Task description —
Give back the material that follows, identical in every line.

Given records —
________________
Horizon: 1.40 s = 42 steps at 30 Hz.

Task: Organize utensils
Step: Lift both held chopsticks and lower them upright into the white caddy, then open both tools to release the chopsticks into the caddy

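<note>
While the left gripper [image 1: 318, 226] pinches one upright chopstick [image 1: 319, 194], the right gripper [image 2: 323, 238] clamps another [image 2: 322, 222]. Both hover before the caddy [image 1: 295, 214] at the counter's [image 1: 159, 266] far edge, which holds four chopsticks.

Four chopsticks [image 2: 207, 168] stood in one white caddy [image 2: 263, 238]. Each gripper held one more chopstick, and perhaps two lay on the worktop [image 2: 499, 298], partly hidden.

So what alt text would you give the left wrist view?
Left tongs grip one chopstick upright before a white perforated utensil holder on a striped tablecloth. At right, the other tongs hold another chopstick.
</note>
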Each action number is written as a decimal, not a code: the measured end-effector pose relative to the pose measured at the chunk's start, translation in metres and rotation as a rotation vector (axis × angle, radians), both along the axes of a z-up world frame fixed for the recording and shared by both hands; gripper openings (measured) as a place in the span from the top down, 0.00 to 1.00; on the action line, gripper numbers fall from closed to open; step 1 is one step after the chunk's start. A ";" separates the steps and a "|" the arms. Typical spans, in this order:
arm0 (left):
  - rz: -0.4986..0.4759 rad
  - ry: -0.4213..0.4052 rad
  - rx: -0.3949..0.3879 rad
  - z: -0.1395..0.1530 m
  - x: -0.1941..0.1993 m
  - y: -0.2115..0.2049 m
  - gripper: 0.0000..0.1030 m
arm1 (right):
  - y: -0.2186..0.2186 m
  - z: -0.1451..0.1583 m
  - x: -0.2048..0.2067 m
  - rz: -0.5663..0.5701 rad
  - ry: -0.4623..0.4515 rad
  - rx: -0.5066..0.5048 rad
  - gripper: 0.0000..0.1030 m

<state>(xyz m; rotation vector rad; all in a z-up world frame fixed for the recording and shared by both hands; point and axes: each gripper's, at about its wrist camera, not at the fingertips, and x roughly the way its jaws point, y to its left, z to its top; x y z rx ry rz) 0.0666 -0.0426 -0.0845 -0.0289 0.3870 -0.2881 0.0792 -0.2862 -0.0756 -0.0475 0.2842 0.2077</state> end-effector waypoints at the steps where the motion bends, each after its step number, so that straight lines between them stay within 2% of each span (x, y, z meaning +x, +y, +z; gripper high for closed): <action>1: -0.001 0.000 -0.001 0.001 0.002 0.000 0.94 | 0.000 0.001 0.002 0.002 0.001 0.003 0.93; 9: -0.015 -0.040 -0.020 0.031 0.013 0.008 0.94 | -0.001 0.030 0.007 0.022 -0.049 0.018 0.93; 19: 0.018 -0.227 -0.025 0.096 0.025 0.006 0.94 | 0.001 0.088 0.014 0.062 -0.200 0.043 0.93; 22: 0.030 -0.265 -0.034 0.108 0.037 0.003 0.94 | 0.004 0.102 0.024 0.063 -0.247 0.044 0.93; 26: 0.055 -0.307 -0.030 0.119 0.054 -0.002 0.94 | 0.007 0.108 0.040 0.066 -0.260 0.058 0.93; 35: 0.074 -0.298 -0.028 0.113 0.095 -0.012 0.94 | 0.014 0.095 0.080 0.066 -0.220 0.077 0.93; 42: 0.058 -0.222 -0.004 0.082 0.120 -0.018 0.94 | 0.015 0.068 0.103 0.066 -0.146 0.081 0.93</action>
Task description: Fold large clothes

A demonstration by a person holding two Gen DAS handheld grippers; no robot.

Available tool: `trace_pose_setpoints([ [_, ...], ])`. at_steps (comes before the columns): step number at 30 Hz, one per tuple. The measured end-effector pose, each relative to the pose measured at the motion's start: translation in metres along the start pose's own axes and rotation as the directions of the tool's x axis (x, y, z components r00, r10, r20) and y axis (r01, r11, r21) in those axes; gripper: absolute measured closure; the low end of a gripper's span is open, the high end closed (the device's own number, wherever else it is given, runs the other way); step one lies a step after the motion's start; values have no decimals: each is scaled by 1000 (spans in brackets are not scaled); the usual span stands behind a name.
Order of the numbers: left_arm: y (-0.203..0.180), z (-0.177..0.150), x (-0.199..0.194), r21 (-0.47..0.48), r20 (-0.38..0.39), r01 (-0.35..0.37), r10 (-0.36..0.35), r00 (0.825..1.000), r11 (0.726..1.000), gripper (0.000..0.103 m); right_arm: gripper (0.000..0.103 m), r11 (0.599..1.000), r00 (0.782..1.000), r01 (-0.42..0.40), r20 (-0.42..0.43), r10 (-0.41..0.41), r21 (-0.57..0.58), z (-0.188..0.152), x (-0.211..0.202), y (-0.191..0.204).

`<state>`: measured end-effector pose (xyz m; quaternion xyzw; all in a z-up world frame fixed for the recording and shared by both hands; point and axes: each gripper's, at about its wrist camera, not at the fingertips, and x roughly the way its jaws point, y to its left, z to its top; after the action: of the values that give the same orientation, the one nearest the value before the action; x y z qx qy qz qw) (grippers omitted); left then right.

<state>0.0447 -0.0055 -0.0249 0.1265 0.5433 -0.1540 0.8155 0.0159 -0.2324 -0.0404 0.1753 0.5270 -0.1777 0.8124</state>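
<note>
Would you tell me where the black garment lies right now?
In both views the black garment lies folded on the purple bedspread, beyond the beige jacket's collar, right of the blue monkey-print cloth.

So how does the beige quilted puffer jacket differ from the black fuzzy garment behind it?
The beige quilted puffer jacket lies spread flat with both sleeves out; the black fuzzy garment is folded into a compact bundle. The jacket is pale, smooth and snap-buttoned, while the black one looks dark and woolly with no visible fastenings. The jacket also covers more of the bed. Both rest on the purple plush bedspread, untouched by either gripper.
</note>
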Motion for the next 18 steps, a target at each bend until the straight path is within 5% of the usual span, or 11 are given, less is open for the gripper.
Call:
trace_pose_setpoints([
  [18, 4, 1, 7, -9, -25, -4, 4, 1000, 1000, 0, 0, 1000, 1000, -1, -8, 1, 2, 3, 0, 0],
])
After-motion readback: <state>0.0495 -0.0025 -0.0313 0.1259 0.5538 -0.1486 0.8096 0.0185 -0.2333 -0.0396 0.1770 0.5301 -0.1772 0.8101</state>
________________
Solution for this exercise —
Horizon: 1.40 s = 42 steps at 30 Hz.

Task: Organize utensils
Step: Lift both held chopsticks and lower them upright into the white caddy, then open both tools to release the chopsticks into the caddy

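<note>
While the left gripper [image 1: 318, 226] pinches one upright chopstick [image 1: 319, 194], the right gripper [image 2: 323, 238] clamps another [image 2: 322, 222]. Both hover before the caddy [image 1: 295, 214] at the counter's [image 1: 159, 266] far edge, which holds four chopsticks.

Four chopsticks [image 2: 207, 168] stood in one white caddy [image 2: 263, 238]. Each gripper held one more chopstick, and perhaps two lay on the worktop [image 2: 499, 298], partly hidden.

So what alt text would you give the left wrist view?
Left tongs grip one chopstick upright before a white perforated utensil holder on a striped tablecloth. At right, the other tongs hold another chopstick.
</note>
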Each action number is written as a decimal, not a code: the measured end-effector pose relative to the pose measured at the chunk's start, translation in metres and rotation as a rotation vector (axis × angle, radians), both along the axes of a z-up world frame fixed for the recording and shared by both hands; gripper openings (measured) as a place in the span from the top down, 0.00 to 1.00; on the action line, gripper numbers fall from closed to open; step 1 is one step after the chunk's start. A ";" separates the steps and a "|" the arms. Typical spans, in this order:
arm0 (left):
  - rz: -0.4986..0.4759 rad
  - ry: -0.4213..0.4052 rad
  - rx: -0.3949..0.3879 rad
  - z: -0.1395..0.1530 m
  - x: -0.1941..0.1993 m
  - y: -0.2115..0.2049 m
  - gripper: 0.0000..0.1030 m
arm1 (right):
  - y: -0.2186..0.2186 m
  - z: -0.1451..0.1583 m
  - x: -0.2048..0.2067 m
  - rz: -0.5663..0.5701 rad
  - ry: -0.4623..0.4515 rad
  - rx: -0.5066..0.5048 rad
  - gripper: 0.0000..0.1030 m

<state>(xyz m; rotation vector rad; all in a z-up world frame fixed for the recording and shared by both hands; point and axes: each gripper's, at about its wrist camera, not at the fingertips, and x roughly the way its jaws point, y to its left, z to its top; x y z rx ry rz) 0.0666 -0.0426 -0.0845 -0.0289 0.3870 -0.2881 0.0792 -0.2862 -0.0756 -0.0475 0.2842 0.2077</state> end-effector waypoints at the steps where the motion bends, each after its step number, so that straight lines between them stay within 2% of each span (x, y, z meaning +x, +y, +z; gripper high for closed): <action>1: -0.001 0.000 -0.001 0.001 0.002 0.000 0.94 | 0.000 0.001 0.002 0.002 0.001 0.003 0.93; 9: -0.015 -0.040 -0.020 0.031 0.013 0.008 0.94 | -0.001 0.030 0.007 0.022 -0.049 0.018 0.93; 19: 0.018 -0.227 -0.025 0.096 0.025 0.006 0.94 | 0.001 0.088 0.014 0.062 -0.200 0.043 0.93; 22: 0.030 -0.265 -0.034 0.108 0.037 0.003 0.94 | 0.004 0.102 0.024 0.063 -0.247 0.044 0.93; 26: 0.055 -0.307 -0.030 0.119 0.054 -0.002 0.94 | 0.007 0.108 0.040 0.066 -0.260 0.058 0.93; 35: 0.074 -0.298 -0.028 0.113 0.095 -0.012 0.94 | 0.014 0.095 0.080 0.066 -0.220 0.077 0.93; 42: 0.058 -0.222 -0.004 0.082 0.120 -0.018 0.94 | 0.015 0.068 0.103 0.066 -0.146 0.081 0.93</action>
Task description: Fold large clothes

A demonstration by a person holding two Gen DAS handheld grippers; no robot.

Available tool: `trace_pose_setpoints([ [_, ...], ])`. at_steps (comes before the columns): step number at 30 Hz, one per tuple. The measured end-effector pose, each relative to the pose measured at the motion's start: translation in metres along the start pose's own axes and rotation as the directions of the tool's x axis (x, y, z components r00, r10, r20) and y axis (r01, r11, r21) in those axes; gripper: absolute measured closure; the low end of a gripper's span is open, the high end closed (the device's own number, wherever else it is given, runs the other way); step one lies a step after the motion's start; values have no decimals: each is scaled by 1000 (spans in brackets are not scaled); the usual span stands behind a name.
Order of the numbers: left_arm: y (-0.203..0.180), z (-0.177..0.150), x (-0.199..0.194), r21 (-0.47..0.48), r20 (-0.38..0.39), r01 (-0.35..0.37), r10 (-0.36..0.35), r00 (0.825..1.000), r11 (0.726..1.000), gripper (0.000..0.103 m); right_arm: gripper (0.000..0.103 m), r11 (0.599..1.000), r00 (0.782..1.000), r01 (-0.42..0.40), r20 (-0.42..0.43), r10 (-0.41..0.41), r21 (-0.57..0.58), z (-0.188..0.152), x (-0.211..0.202), y (-0.191..0.204).

`<state>`: measured end-effector pose (xyz m; quaternion xyzw; all in a z-up world frame fixed for the recording and shared by both hands; point and axes: each gripper's, at about its wrist camera, not at the fingertips, and x roughly the way its jaws point, y to its left, z to its top; after the action: of the values that give the same orientation, the one nearest the value before the action; x y z qx qy qz qw) (grippers omitted); left then right.

<state>0.0447 -0.0055 -0.0249 0.1265 0.5433 -0.1540 0.8155 0.0159 -0.2324 -0.0404 0.1753 0.5270 -0.1777 0.8124</state>
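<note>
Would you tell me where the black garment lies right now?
In both views the black garment lies folded on the purple bedspread, beyond the beige jacket's collar, right of the blue monkey-print cloth.

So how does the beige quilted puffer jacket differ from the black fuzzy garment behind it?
The beige quilted puffer jacket lies spread flat with both sleeves out; the black fuzzy garment is folded into a compact bundle. The jacket is pale, smooth and snap-buttoned, while the black one looks dark and woolly with no visible fastenings. The jacket also covers more of the bed. Both rest on the purple plush bedspread, untouched by either gripper.
</note>
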Motion for the next 18 steps, a target at each bend until the straight path is within 5% of the usual span, or 11 are given, less is open for the gripper.
Call:
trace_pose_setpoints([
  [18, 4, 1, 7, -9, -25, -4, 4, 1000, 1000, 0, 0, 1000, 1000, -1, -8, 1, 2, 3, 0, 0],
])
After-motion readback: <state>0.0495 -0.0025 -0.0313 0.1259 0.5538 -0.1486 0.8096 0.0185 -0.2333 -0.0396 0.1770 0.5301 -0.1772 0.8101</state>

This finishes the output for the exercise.